• **Work to be completed**
Scan the material below for the string "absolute", and copy every line where it shows up.

• **Source information**
----
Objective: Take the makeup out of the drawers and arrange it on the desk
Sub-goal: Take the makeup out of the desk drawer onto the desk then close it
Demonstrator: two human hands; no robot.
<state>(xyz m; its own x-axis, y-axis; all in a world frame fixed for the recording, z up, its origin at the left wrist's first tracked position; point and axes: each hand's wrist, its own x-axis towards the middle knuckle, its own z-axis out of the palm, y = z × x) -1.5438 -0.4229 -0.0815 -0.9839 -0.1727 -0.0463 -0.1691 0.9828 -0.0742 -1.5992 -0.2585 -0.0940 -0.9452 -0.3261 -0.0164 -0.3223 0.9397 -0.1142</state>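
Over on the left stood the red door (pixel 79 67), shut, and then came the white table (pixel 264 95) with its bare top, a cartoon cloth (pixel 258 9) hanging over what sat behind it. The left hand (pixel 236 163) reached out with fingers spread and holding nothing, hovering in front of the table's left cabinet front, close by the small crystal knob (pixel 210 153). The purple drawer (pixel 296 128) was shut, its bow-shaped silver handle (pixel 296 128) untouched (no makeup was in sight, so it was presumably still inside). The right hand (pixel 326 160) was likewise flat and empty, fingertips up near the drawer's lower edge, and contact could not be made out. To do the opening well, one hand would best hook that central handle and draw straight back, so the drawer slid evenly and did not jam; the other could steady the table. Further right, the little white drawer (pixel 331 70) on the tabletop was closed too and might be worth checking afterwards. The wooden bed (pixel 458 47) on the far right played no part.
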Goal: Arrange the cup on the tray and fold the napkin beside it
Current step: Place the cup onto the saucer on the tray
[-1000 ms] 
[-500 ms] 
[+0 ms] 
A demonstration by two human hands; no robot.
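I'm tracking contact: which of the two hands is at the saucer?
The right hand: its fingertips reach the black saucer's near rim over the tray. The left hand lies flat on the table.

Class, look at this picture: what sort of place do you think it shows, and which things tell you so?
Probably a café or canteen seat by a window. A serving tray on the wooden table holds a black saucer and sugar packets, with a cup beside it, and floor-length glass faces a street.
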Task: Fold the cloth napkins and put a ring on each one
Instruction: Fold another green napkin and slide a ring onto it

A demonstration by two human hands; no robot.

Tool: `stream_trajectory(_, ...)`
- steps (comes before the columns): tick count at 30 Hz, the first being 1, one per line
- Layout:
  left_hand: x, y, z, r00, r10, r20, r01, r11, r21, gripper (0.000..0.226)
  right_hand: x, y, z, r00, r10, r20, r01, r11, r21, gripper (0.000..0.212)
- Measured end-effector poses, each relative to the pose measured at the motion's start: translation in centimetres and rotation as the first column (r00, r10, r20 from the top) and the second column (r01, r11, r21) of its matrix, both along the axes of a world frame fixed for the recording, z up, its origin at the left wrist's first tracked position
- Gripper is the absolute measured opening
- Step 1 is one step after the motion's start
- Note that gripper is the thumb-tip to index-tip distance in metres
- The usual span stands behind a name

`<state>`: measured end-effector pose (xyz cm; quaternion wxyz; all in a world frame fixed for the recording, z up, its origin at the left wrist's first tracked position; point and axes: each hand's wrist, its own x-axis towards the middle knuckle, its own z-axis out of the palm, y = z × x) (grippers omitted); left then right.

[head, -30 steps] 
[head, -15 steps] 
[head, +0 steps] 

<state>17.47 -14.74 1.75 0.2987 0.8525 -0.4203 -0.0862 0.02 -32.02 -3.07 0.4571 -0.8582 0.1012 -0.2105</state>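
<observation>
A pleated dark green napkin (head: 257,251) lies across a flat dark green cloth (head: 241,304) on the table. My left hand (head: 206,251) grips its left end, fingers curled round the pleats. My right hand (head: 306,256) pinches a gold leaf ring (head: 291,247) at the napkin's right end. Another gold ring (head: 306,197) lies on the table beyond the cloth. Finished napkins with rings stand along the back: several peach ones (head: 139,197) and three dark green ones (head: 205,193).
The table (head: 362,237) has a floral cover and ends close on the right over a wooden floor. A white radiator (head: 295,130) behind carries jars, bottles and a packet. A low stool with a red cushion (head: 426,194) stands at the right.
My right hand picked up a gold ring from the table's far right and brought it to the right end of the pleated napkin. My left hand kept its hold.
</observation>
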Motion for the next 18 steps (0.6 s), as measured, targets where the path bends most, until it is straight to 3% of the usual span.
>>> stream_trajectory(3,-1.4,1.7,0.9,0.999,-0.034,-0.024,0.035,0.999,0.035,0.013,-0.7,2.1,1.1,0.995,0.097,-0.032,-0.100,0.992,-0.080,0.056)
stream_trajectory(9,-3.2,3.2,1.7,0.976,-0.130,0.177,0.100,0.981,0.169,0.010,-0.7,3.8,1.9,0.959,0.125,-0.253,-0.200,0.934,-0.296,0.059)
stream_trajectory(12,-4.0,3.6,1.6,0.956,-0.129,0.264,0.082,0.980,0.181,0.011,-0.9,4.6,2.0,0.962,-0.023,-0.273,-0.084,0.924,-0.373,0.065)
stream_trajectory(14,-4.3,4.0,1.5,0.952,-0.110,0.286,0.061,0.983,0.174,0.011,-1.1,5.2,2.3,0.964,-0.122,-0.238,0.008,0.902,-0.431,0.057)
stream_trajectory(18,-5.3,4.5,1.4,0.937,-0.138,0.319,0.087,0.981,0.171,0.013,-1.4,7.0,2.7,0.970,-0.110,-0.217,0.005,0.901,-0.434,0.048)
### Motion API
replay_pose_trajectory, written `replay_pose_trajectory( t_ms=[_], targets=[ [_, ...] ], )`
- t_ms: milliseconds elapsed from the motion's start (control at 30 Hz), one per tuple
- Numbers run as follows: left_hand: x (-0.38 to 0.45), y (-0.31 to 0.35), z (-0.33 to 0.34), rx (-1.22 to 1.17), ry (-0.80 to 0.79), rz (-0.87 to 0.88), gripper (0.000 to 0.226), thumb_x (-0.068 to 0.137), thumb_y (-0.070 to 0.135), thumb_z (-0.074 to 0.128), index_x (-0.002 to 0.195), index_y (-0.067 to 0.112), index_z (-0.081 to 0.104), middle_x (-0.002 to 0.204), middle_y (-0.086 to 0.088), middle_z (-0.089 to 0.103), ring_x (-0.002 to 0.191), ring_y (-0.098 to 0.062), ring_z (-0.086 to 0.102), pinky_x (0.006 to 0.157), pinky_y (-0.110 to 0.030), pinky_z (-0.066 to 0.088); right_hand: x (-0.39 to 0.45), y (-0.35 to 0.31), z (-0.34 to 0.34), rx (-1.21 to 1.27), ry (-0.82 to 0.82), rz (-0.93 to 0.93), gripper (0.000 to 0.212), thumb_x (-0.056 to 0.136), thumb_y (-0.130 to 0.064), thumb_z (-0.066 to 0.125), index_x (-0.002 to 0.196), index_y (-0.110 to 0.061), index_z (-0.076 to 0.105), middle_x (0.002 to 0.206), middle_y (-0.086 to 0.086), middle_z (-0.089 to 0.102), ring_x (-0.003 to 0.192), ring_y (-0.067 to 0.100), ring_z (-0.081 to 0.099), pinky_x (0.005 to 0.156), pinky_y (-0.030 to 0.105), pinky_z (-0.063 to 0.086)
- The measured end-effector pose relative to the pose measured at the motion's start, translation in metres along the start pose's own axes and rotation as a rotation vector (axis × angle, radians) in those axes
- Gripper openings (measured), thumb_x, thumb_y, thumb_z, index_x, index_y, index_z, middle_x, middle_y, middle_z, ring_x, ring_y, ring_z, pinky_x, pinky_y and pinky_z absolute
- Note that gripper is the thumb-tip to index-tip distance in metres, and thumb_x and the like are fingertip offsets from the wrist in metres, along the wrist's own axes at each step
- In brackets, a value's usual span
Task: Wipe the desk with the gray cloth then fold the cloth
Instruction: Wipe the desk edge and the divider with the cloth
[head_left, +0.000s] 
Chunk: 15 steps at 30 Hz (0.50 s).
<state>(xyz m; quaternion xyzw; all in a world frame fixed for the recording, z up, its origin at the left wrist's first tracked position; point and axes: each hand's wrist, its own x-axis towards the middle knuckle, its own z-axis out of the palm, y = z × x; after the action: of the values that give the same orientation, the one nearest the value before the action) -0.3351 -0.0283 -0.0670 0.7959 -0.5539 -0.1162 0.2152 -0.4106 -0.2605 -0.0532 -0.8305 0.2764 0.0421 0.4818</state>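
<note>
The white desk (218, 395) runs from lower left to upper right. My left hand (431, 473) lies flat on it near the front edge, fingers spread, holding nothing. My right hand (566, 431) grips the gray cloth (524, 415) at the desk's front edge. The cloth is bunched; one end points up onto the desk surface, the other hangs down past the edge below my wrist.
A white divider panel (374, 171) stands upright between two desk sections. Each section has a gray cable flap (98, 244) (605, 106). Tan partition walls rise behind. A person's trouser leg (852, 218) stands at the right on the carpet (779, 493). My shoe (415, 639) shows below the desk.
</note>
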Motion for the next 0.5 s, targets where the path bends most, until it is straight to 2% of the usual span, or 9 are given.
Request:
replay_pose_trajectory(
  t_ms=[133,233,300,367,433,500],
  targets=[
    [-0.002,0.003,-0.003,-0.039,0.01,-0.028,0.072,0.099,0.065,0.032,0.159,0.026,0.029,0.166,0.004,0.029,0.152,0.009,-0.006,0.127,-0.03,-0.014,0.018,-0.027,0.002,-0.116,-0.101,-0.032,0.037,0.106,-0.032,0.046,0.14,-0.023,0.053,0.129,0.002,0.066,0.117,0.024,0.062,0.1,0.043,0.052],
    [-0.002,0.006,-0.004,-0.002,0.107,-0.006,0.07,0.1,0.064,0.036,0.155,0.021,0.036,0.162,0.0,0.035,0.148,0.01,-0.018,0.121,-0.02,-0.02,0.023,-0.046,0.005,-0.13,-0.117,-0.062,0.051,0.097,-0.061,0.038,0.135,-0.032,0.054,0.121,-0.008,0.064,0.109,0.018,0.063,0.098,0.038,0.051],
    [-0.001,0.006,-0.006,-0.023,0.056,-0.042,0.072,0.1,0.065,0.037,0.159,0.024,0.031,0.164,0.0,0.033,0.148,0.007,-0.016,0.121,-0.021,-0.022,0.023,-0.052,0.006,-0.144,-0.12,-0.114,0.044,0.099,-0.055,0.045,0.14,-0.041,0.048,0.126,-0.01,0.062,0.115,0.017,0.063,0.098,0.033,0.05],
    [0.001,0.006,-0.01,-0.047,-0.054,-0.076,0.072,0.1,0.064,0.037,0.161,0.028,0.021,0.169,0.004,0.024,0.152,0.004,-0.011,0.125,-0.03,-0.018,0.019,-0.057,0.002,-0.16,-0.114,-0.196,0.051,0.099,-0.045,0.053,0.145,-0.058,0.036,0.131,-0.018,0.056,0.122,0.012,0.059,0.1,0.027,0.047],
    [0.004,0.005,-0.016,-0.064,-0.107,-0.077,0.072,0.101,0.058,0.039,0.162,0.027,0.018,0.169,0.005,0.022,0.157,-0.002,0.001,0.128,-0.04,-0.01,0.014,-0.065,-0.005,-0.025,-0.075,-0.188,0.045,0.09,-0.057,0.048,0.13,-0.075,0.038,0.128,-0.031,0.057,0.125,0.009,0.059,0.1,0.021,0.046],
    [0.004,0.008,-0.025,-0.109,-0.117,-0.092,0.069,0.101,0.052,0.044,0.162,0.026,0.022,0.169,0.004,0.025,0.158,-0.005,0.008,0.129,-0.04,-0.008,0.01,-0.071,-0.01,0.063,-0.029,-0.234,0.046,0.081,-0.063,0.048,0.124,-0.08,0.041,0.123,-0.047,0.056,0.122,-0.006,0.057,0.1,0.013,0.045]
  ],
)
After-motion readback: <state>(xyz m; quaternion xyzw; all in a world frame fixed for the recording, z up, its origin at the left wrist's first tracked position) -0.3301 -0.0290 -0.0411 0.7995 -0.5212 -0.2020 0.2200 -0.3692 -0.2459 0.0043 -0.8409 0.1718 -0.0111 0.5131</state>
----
• **Answer**
- Gripper is the absolute measured opening
- Gripper openings (measured), thumb_x, thumb_y, thumb_z, index_x, index_y, index_z, middle_x, middle_y, middle_z, ring_x, ring_y, ring_z, pinky_x, pinky_y and pinky_z absolute

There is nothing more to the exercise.